Movie S4. Nonlinear transition predicted for diaminopimelate dehydrogenase. The starting and target structures are colored in grey and black, respectively. The part of the transition in orange is obtained from the normal modes computed on the starting structure. The part in red is obtained by updating the modes five times. This transition was produced using the command “NOLB 1dap.pdb 3dap.pdb -n 10 --nlin --niter 5 -m”.
Movie S5. Nonlinear transition predicted for the calcium ATPase pump. The residues undergoing the highest displacements are highlighted in pink color and stick representation.
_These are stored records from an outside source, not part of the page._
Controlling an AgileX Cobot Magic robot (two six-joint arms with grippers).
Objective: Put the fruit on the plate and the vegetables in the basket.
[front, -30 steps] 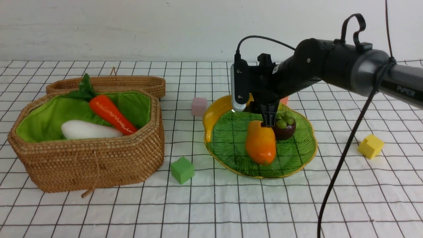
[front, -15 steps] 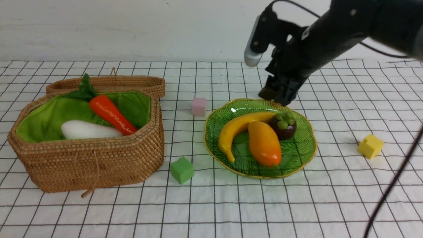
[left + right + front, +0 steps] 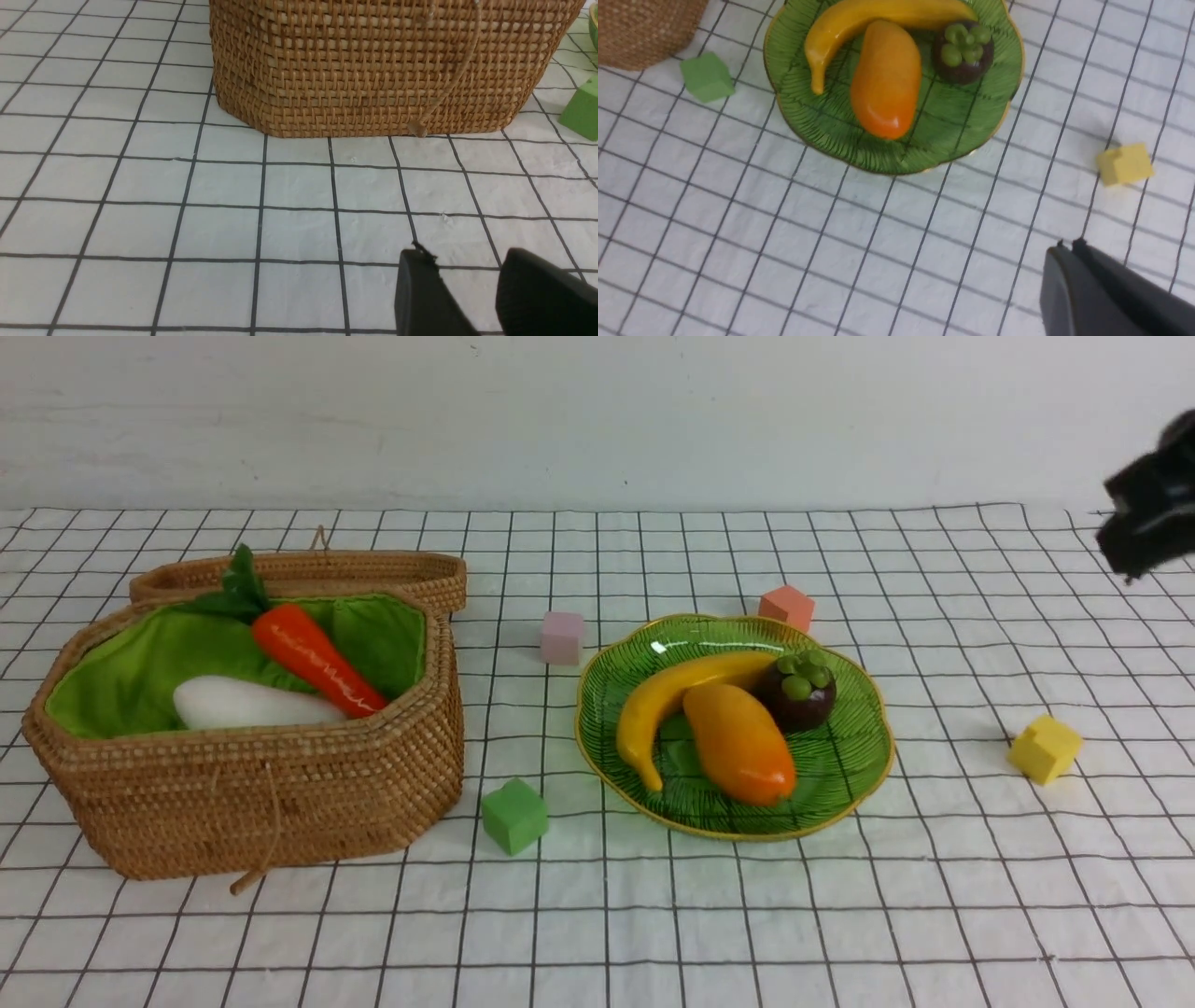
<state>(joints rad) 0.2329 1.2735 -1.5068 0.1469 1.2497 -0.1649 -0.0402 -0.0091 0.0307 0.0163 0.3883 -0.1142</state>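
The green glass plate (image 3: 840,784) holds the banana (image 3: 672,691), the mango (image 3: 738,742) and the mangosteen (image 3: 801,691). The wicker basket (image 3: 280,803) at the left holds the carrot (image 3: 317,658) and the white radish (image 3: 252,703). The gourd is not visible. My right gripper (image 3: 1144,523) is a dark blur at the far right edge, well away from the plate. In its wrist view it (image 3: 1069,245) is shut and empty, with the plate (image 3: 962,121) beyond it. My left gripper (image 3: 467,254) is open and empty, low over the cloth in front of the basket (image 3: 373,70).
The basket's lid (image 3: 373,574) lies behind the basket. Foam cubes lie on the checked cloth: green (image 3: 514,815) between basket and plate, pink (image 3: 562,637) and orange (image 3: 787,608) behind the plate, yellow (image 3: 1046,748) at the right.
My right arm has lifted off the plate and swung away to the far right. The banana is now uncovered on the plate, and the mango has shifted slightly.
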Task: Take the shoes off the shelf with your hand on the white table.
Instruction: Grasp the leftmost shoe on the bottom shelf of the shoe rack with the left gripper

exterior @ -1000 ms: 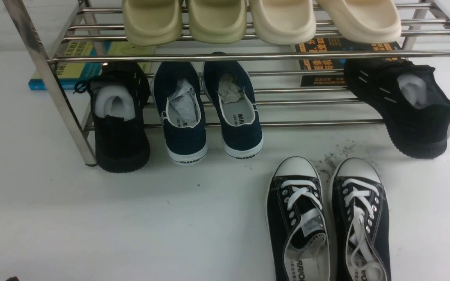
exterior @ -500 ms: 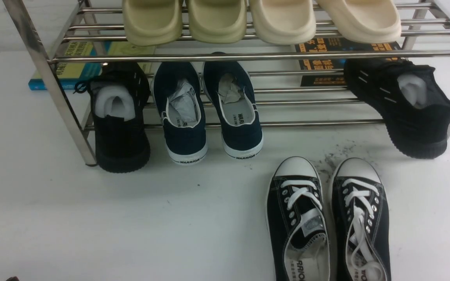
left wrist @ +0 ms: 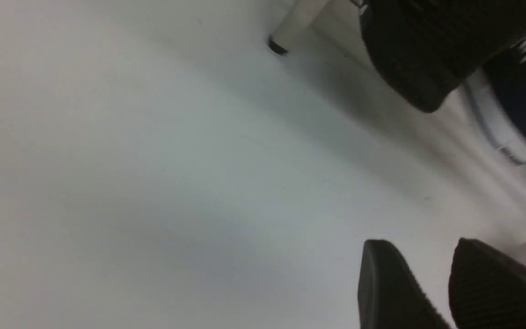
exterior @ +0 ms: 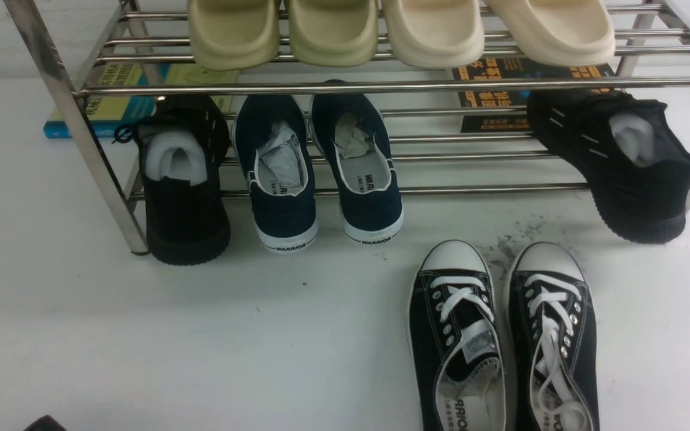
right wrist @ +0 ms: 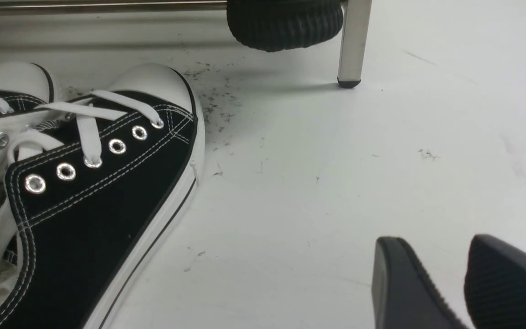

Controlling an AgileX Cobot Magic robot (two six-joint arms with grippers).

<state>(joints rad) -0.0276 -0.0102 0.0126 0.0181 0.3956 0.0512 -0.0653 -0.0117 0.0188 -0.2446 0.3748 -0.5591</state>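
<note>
As seen from the front, shows the navy-blue canvas slip-ons (exterior: 372, 206) side by side on the lower tier of the stainless-steel shoe rack (exterior: 381, 85), toes inward, stuffed with paper, white WARRIOR heels jutting past the front bar (exterior: 471, 189); cannot tell whether those heels touch the white table (exterior: 141, 335); not yet taken off.

Places an all-black knit sneaker (exterior: 183, 203) just beside the left slip-on, nearly touching; puts its mate (exterior: 626, 167) well apart at the rack's right end; sets black lace-up sneakers (exterior: 459, 335) on the table in front, to the right of the slip-ons; lines cream slides (exterior: 333, 33) along the top tier, directly overhead.

Finds the left gripper (left wrist: 423, 244) low over bare table, jaws partly parted and empty, facing the rack's left leg (left wrist: 286, 32) and the knit sneaker's heel; finds the right gripper (right wrist: 436, 240) likewise parted and empty, near the lace-ups.

Risks, as judgement only: could catch the knit sneaker instead, given the tight gap; could knock the upper bar or the slides on lifting out, given low headroom; could pinch only soft canvas and drop the shoe; could set down onto the lace-ups, given the crowded table ahead.
</note>
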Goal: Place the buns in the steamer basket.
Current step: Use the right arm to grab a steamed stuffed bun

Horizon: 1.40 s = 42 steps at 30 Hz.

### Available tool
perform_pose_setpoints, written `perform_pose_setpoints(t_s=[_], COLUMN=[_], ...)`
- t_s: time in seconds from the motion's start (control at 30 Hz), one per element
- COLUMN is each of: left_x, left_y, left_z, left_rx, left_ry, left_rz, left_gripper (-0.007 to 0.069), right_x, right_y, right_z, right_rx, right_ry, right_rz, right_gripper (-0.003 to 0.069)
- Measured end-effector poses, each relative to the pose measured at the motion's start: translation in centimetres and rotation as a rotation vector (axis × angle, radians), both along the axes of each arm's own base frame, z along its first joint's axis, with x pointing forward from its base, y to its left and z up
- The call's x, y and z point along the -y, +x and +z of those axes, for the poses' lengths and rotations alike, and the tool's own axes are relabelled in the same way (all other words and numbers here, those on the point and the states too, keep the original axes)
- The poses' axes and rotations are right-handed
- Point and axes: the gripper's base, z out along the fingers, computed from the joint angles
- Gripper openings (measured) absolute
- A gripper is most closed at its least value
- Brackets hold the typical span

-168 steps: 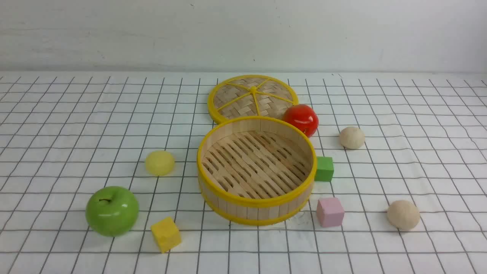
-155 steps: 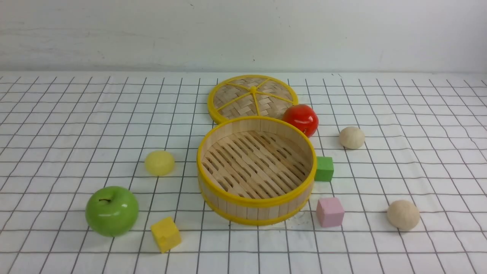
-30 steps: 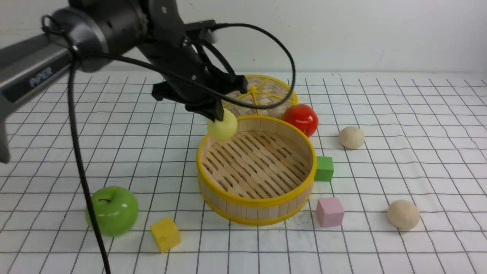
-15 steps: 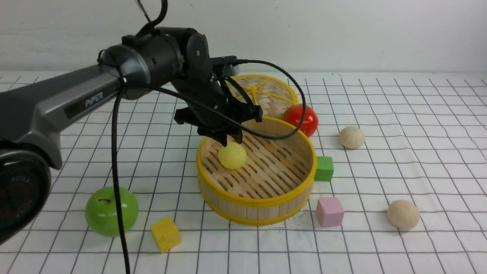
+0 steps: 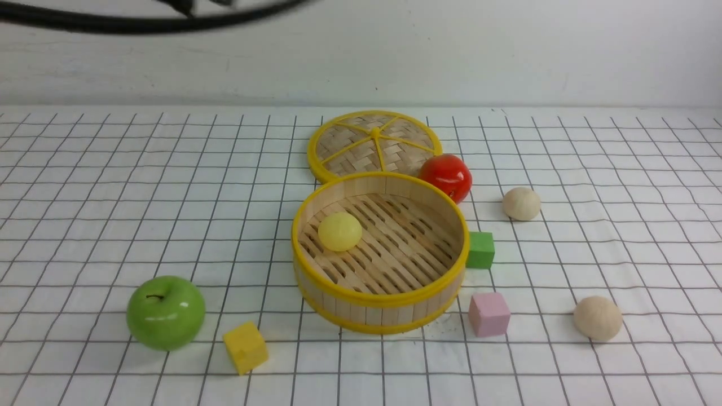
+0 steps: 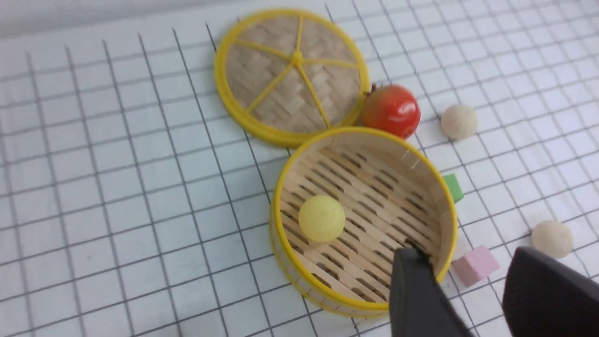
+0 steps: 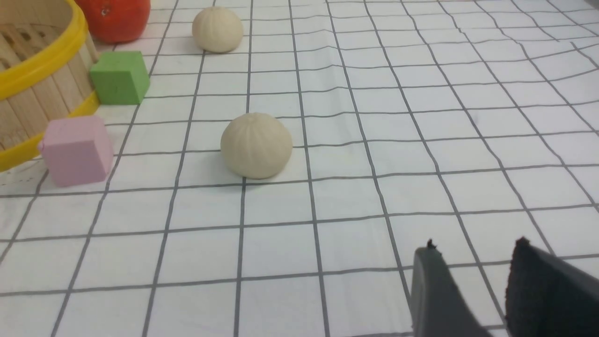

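Observation:
The steamer basket [image 5: 383,299] stands mid-table, and the pale yellow bun [image 5: 339,231] lies on its slatted floor near the left wall. One beige bun [image 5: 522,203] rests on the cloth right of the tomato. Another beige bun [image 5: 598,318] sits at the front right. My left gripper [image 6: 468,255] hangs high above the basket's right side, open and holding nothing; it is out of the front view. In the right wrist view my right gripper [image 7: 475,248] is open and empty, low over the cloth, with the nearer beige bun [image 7: 256,145] some way ahead of it.
A woven lid [image 5: 375,144] lies flat behind the basket, with a red tomato [image 5: 445,177] beside it. A green apple [image 5: 165,312] and a yellow cube [image 5: 246,347] sit front left. A green cube [image 5: 480,250] and a pink cube [image 5: 489,314] flank the basket's right side.
My left gripper brought the yellow bun over the basket, let it go and rose out of the front view. The bun now lies on the basket floor.

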Motion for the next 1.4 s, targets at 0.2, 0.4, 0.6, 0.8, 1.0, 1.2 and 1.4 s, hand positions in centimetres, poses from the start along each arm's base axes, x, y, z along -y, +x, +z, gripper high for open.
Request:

This transition was produced using the command “NOLB 1su4.pdb 1t5s.pdb -n 10 --nlin”.
Movie S6. Linear transition predicted for the calcium ATPase pump. The residues undergoing the highest displacements are highlighted in magenta color and stick representation. Please note unphysical scaling of the highlighted fragments with the progression of the transition. This transition was produced using the command “NOLB 1su4.pdb 1t5s.pdb -n 10 --linear --trajectory -s 60”.
Footnotes
A.H. developed the diagonalization scheme. S.G proposed the twist method and coded the algorithm. E.L. performed the tests and plotted the figures. S.G. and E.L. wrote the manuscript.
The authors declare no conflict of interest.